_Task requirements_. Repeat everything in the listing below. Keep each line exact.

──────

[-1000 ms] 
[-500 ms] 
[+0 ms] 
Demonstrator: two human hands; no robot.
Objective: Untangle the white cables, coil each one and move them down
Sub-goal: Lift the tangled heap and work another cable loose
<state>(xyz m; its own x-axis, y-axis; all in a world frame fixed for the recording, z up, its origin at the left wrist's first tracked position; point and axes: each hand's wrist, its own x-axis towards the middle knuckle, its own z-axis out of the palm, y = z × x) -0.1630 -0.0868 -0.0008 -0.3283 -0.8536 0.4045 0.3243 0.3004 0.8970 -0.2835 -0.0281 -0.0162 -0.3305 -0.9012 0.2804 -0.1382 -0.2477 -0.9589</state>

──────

_Result_.
[-1000 ms] 
[-500 ms] 
[+0 ms] 
Demonstrator: two human hands; no robot.
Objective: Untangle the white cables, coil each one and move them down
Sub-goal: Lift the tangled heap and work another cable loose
<state>(xyz m; its own x-axis, y-axis; all in a world frame fixed for the recording, z up, its origin at the left wrist's first tracked position; point and axes: each hand's wrist, its own x-axis towards the middle knuckle, its own z-axis out of the palm, y = z × x) -0.1630 -0.0868 -0.0008 -0.3283 -0.8536 0.4045 0.3243 0.3004 0.8970 -0.2835 -0.0281 -0.0162 -0.3305 -0.9012 0.2804 -0.1382 -0.2477 -0.9589</state>

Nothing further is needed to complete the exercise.